Allerdings behält der Staat seine Verantwortung für das Bildungssystem, auch wenn die Wirtschaft sich nun punktuell im Rahmen von Sponsoring einbringt: "Sponsoring soll nur ein Sahnehäubchen sein, keine strukturelle Form der Finanzierung von Schule", meint Gerhard Engelking, Regionales Bildungsbüro Kreis Herford. Er macht außerdem keinen Hehl daraus, dass er es für legitim hält, wenn Unternehmen auch von dem Kontakt mit der Schule profitieren, indem sie ihre Auszubildenden aus dem Kreis der Partnerschule rekrutieren.  

Und die "Außenminister" der Schulen, die Rektorinnen und Rektoren? Sie werden nicht zuletzt durch die Sponsoringaktivitäten zunehmend zu Schulmanagern. Sie planen, kommunizieren, wandeln private Kontakte zur Wirtschaft in bare Münze um. Sponsoring ist "Chefsache" auf Seiten der Schulen und der Unternehmen. Wie Manager wollen Schulleitungen das Beste in erster Linie für die eigene Schule. Das kann zu Schieflagen führen. Damit die Unternehmen sich nicht nur die Rosinen herauspicken, die vorbildlichen und modernen Schulen, soll es einen Fonds für benachteiligte Schulen geben. Es gibt Überlegungen, wonach 20 Prozent der eingehenden Gelder für "arme" Schulen bereitgestellt werden sollen.

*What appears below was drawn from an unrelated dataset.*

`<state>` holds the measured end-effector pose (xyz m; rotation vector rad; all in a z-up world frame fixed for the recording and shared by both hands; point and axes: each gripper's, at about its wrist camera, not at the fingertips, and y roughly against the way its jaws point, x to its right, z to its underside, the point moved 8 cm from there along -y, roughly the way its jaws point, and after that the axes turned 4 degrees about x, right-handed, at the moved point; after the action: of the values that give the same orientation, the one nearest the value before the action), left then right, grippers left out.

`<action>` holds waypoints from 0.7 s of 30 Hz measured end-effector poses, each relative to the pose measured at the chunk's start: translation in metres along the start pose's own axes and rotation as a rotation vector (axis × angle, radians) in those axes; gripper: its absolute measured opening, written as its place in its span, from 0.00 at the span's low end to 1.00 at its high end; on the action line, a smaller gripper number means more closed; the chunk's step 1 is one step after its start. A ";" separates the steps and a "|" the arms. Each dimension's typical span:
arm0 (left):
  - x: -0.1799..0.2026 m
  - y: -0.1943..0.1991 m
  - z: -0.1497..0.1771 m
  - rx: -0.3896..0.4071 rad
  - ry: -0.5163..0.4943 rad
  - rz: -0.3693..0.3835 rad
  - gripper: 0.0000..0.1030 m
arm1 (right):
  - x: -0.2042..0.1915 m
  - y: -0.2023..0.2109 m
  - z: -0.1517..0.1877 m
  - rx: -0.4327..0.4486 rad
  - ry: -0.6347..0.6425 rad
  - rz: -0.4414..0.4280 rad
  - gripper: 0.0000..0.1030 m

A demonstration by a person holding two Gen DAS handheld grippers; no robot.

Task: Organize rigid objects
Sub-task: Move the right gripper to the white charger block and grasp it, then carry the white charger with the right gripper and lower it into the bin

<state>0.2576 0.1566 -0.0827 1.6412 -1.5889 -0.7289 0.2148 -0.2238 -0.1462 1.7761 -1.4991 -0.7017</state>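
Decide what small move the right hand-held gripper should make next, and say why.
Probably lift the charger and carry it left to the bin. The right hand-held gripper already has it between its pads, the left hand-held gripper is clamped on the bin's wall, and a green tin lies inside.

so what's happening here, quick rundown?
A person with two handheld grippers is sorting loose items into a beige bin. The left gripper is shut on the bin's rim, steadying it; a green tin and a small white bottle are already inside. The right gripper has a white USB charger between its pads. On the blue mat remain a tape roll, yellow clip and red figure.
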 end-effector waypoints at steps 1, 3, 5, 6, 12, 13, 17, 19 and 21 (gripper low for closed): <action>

Verschwendung von Lebenszeit
Nach Klaus Klemm, Universität Duisburg-Essen, der auf dem Kongress ein Plädoyer für "Bildungsinvestitionen als Grundlage für Wirtschaftswachstum" hielt, wird der Anteil von Kindern aus bildungsfernen Familien drastisch zunehmen. Zur Zeit haben 40 Prozent aller Jugendlicher mit Migrationshintergrund keinen Ausbildungsplatz. Da wirtschaftliches Wachstum von der Ausbildung auch dieser Gruppe abhängt, ginge eine großer Teil möglichen "hochentwickelten Humankapitals" für wirtschafltiches Wachstum verloren.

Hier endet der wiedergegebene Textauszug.